Two friends in the group I was in, pre-show, at the Irish Rover on Broadway remarked separately that having seen the Pogues, it would be possible to “retire” from live shows. With streams of whiskey already flowing (o’Squish wound up driving, so didn’t participate) and the band’s catalog blasting non-stop on the juke box, one guy showed us his sleeve-length Shane MacGowan tattoo. Reports from other cities indicated the boys were in form, and Shane mostly upright.

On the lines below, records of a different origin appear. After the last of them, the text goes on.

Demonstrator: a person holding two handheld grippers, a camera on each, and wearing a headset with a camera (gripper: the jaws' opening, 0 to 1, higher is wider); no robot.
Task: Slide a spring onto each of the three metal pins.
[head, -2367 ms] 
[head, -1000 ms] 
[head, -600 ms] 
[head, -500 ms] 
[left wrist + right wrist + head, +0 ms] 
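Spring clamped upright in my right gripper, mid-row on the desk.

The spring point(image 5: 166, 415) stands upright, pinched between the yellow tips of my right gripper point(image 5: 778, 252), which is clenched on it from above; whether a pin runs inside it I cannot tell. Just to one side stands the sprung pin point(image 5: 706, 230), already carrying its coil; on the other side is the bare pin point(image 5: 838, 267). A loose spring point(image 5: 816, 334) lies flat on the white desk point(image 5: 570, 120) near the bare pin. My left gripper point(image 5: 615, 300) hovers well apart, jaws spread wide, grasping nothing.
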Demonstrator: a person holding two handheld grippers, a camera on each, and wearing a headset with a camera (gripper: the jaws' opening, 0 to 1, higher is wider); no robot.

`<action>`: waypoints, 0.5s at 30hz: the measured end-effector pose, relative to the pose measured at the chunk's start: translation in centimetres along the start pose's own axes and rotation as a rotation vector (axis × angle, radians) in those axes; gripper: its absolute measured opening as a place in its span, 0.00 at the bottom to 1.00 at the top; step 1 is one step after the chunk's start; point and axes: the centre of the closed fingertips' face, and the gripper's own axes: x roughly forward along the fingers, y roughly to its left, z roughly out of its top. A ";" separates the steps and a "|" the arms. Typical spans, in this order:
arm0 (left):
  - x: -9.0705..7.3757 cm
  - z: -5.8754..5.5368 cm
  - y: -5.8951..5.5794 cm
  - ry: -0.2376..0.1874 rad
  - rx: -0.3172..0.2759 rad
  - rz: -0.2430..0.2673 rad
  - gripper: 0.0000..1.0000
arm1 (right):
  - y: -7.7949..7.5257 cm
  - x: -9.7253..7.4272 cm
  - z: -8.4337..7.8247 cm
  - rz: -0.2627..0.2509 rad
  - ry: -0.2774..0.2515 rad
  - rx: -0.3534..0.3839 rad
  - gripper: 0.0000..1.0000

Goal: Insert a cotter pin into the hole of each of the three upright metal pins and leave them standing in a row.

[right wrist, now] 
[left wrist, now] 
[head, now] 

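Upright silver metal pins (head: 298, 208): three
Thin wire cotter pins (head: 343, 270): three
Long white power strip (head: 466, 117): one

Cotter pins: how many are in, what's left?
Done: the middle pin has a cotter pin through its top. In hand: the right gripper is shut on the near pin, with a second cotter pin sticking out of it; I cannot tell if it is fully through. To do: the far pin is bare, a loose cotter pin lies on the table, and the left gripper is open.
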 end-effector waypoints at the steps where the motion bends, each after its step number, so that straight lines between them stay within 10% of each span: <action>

Excitement was high, and we piled into a cab to find out, I guess, whether Rock and Roll can ever die.
Well, not if Rachel Nagy has anything to say about it. “Enjoy the FUCK out the Pogues, she yelled as the Detroit Cobras left the stage after a strong set under the difficult circumstance of a full house awaiting breathlessly its first brush with Poguetry.

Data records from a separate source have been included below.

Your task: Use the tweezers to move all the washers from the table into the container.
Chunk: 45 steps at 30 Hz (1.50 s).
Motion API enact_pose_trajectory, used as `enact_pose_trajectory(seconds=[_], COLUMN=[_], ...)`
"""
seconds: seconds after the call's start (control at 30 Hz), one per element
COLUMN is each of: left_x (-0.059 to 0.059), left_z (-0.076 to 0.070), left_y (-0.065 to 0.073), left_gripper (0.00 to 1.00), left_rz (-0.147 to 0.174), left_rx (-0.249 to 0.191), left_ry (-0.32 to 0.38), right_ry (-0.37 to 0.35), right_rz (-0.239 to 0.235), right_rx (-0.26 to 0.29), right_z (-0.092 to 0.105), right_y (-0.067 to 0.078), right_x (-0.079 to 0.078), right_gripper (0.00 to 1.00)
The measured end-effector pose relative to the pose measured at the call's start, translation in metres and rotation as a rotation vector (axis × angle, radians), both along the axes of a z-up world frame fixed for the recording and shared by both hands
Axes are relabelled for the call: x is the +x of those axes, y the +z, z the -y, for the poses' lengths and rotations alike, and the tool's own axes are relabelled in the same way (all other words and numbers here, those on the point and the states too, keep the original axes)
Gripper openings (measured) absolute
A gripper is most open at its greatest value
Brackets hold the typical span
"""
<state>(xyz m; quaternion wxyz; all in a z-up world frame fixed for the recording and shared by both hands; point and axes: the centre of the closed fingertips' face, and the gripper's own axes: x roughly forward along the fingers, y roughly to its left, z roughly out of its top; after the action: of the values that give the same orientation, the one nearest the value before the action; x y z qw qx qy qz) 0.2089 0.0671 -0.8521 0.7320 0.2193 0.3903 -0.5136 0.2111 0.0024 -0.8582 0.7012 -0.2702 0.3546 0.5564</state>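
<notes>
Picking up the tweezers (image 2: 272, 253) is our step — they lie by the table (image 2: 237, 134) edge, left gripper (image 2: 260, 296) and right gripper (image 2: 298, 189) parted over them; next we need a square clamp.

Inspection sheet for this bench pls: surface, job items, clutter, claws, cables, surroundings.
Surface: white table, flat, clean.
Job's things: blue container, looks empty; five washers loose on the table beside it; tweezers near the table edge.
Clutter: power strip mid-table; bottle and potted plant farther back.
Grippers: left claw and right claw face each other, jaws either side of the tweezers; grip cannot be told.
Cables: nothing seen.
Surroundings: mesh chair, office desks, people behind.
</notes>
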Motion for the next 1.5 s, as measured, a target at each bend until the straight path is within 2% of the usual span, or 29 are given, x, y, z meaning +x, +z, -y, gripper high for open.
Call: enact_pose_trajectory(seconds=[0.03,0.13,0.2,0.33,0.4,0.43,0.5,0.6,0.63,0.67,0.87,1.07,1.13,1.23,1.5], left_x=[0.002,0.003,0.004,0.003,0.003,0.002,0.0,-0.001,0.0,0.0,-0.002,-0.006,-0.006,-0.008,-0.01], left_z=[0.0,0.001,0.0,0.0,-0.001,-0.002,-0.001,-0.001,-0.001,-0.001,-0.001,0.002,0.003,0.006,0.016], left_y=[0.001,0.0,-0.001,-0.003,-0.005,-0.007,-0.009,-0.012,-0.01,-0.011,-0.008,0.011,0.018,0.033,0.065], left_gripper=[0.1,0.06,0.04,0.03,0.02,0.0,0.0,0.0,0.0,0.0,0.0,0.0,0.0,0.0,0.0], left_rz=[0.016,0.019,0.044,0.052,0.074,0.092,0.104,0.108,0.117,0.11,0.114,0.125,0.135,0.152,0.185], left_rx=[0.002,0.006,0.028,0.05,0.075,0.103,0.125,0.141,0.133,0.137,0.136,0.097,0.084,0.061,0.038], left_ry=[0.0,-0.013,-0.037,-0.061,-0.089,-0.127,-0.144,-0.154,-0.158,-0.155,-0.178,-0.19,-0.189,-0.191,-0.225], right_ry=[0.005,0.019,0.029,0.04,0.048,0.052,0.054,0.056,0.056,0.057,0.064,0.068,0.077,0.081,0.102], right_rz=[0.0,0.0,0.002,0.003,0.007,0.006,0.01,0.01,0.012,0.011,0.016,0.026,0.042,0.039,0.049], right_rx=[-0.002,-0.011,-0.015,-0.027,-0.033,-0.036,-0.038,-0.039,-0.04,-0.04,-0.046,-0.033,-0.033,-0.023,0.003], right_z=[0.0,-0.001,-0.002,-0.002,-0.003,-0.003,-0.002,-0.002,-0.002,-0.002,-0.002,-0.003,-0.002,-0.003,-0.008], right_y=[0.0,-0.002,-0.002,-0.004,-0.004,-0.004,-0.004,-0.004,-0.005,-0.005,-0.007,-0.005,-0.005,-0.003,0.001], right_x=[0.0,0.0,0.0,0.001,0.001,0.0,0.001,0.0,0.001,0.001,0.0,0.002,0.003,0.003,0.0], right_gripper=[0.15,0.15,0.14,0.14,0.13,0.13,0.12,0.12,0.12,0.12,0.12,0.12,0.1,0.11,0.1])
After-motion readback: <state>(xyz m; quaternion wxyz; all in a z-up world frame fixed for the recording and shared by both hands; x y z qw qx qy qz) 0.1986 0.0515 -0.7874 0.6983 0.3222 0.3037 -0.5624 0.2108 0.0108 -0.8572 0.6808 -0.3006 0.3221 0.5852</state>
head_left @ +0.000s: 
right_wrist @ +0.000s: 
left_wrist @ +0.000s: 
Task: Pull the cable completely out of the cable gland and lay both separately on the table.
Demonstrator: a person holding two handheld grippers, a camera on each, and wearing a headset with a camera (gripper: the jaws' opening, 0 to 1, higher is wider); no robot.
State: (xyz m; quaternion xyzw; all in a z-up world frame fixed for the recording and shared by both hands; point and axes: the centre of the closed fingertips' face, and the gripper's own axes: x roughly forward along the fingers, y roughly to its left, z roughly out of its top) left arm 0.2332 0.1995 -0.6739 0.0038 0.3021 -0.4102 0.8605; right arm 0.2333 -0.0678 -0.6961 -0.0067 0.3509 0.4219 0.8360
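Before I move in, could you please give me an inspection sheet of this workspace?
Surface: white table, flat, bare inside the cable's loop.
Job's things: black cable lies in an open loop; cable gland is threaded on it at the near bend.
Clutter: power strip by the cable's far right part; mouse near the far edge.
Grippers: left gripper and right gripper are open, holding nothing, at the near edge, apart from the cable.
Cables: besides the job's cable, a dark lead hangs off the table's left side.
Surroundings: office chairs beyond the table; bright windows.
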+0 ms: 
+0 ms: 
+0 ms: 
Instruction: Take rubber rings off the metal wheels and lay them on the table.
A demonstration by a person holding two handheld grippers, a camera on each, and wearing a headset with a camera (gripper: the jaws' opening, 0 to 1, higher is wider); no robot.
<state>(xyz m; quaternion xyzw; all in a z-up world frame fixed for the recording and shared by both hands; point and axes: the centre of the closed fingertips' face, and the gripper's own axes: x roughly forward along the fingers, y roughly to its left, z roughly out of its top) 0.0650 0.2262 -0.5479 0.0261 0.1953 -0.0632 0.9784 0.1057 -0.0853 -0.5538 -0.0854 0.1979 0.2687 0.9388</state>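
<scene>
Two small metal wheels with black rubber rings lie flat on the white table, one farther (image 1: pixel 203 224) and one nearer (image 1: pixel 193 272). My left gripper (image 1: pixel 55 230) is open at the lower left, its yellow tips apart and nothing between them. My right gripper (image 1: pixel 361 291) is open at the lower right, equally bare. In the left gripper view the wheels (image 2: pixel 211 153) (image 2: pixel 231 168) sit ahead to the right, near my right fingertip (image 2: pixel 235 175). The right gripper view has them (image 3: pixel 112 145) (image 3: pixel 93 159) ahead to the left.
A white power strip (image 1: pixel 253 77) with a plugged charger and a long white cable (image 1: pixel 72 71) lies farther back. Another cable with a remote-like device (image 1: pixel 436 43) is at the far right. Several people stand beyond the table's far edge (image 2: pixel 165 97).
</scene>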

The lights went down, and out came the musicians, some now bald, many re-habbed, a cancer survivor. And shuffling behind them, the shambolic bard, shapeless, toothless in a handmade sweater. The general tone of commentary on Shane’s later career, with his sweet rasping whiskey voice now reduced by 5 million cigarettes to mainly rasp, has been: He could’ve been someone. Well, so could anyone! And “Streams of Whiskey”, “If I Should Fall From Grace With God” and “Broad Majestic Shannon”, the traditional show-starting triad, proved that there is nothing wrong with the Pogues that 2,000 stomping, jumping fist-pumping 18-54 year-olds can’t cure.
I had predicted here that tears would flow as “Thousands” was played, but it took less time than that. As the band launched into the blistering main body of “Young Ned of the Hill”, a hail of those glow stick thingies, beer cups and the glittering, trailing plumes of the blessed beverage they had held filled the air, and there were tears on my cheeks. At that moment I was as happy as I’ve been in years, and I’ll remember it all my life.

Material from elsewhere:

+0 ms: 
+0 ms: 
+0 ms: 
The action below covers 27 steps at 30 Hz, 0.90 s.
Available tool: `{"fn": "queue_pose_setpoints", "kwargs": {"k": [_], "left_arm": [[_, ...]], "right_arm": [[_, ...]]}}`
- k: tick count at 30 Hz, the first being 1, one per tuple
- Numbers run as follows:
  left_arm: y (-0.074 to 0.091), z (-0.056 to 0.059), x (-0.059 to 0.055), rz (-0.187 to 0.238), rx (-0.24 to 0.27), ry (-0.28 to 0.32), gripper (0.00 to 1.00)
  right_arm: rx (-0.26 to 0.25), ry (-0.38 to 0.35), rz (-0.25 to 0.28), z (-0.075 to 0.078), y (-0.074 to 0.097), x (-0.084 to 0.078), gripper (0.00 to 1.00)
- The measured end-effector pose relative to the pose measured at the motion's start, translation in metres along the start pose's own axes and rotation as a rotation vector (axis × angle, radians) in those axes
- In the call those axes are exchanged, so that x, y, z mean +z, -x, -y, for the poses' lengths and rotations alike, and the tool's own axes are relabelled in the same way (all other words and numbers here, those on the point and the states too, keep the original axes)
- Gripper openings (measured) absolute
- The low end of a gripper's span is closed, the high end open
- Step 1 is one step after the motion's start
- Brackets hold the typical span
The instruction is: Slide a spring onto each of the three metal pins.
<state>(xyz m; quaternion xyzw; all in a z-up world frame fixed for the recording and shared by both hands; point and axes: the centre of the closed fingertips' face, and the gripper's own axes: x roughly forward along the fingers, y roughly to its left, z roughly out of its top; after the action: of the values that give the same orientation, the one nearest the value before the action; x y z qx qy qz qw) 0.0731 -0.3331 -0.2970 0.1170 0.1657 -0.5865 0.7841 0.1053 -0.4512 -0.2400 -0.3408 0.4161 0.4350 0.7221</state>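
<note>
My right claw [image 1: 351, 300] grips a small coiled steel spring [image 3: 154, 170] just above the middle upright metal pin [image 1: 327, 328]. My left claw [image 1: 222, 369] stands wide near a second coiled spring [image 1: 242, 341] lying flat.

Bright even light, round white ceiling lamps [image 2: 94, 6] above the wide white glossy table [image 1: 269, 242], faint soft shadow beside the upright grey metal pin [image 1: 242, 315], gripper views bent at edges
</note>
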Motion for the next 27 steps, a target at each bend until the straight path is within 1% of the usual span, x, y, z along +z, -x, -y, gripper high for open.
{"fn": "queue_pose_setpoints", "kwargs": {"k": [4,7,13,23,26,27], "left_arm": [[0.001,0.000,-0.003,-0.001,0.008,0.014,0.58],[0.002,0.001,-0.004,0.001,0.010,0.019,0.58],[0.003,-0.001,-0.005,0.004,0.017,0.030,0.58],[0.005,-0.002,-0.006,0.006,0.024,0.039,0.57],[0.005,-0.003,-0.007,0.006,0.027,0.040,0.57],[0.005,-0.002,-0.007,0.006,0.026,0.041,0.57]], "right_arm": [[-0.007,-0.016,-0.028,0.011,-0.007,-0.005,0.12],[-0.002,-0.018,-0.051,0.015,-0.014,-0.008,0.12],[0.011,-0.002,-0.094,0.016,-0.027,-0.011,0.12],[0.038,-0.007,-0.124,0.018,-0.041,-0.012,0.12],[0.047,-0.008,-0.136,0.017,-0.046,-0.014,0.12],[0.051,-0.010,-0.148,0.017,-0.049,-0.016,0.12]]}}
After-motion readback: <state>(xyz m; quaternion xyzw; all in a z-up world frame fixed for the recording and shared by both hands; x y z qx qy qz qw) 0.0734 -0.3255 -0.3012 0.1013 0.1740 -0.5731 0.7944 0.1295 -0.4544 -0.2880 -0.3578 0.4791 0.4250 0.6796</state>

I can’t recall a single disappointment with the show as it stood. Oh sure, ‘Fairytale of New York”, their iconic, junkie Xmas song was left out, not for lack of snow (the Pogues very resourcefully bring their own), But for a Kirsty MacColl or Emma Finer to sing it. The band was out of its mind, James Fearnley still jumping and diving, accordion in hand. Shane was in strong voice and chatty. Shane’s Ray-Bans came off briefly during “Old Main Drag” where the singer complains that they “messed up my good looks”- priceless!
I got to sing along to “Dirty Old Town” and “Thousands Are Sailing”, and did in fact “raise a glass to JFK”, and 8 musicians besides. I was unprepared for the barely contained chaos that was “Fiesta”, in which one of humankind’s nobler inventions, the beer tray, gave its life on Spider Stacy’s head. I tried to get a picture of that, but by that time, the place where I was, the first riser above the mosh pit, had turned into a second mosh pit itself. Don’t mourn the beer tray. Reflect instead, on what could possibly get gray-hairs with high blood pressure and people who weren’t even born yet when the song was first played bouncing sweatily, beerily, shoulder to shoulder. Can we apply that to health care reform?
I can now slide contentedly into middle age, though if the lads want to come back next year, I can easily put on my Docs and step back out. I never saw The Clash or the Ramones, and it’s too late now ( Joe Strummer joined the Pogues after strung-out Shane was finally kicked out, and “Straight to Hell” plays before every show). But Rock and Roll has never been about what you didn’t do, but what you did. Whiskey, heroin, peace and love, any which way the wind may be blowing. Mosh on, 18 year olds, you’ll be glad you did.